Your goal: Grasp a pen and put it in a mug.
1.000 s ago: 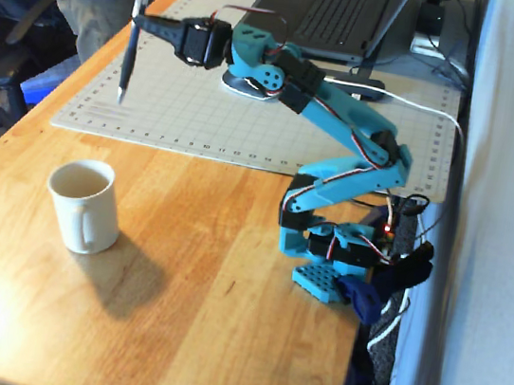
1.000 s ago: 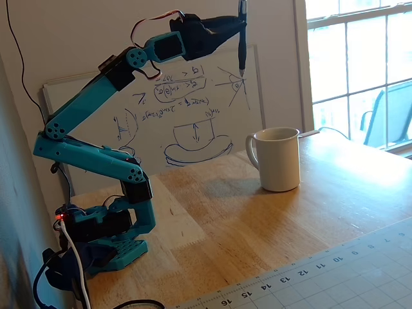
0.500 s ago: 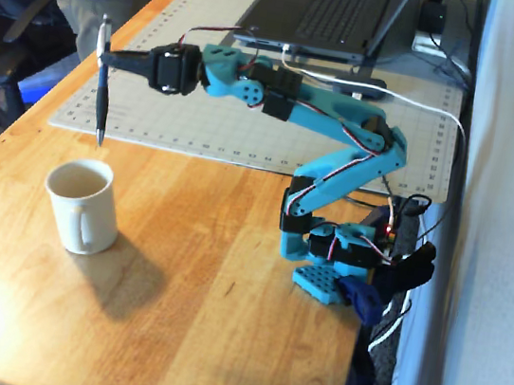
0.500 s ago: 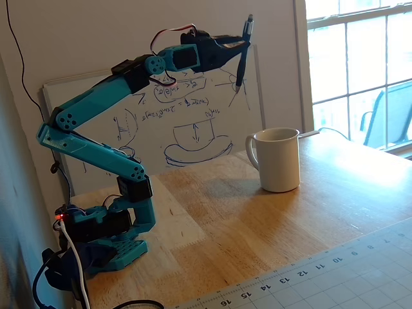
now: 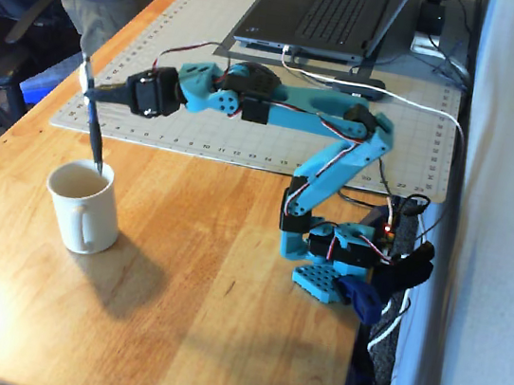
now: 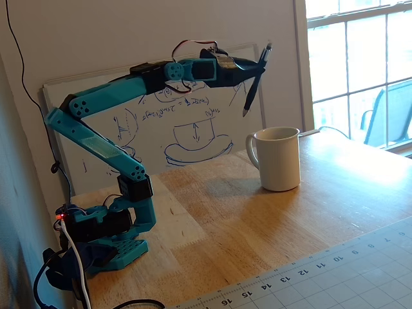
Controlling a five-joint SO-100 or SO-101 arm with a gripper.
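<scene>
Since the hand is already clamped on the pen, handling is what matters now. In a fixed view the pen sits at the far left end of the outstretched arm, near upright with a slight tilt, gripped in its upper half, most of the barrel hanging below the hand. Fingers nearly shut, only the pen's width between them.

Pen reads as light, stiff and thin with a smooth barrel, so it could pivot or slide in a two-finger pinch. A hold nearer the middle would cut the swing; this one looks a bit high but workable.

Mug is just below the hand, slightly to its right in that view. There the tip looks to be at the rim's back edge or just inside. The other fixed view disagrees: pen is held by the hand with the tip clear above the mug and short of it, on the arm's side. I'd trust that one: tip not in yet.

Mug looks ceramic, heavy enough to stay put on the surface, but a sideways nudge from the pen could twist the pen in the grip. Needs a bit more reach, then lower before release.
</scene>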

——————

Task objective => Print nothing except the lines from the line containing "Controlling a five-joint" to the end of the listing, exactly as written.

Task result =>
Controlling a five-joint SO-100 or SO-101 arm with a gripper.
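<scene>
Since the hand is already clamped on the pen, handling is what matters now. In a fixed view the pen sits at the far left end of the outstretched arm, near upright with a slight tilt, gripped in its upper half, most of the barrel hanging below the hand. Fingers nearly shut, only the pen's width between them.

Pen reads as light, stiff and thin with a smooth barrel, so it could pivot or slide in a two-finger pinch. A hold nearer the middle would cut the swing; this one looks a bit high but workable.

Mug is just below the hand, slightly to its right in that view. There the tip looks to be at the rim's back edge or just inside. The other fixed view disagrees: pen is held by the hand with the tip clear above the mug and short of it, on the arm's side. I'd trust that one: tip not in yet.

Mug looks ceramic, heavy enough to stay put on the surface, but a sideways nudge from the pen could twist the pen in the grip. Needs a bit more reach, then lower before release.
</scene>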

The answer contains nothing further.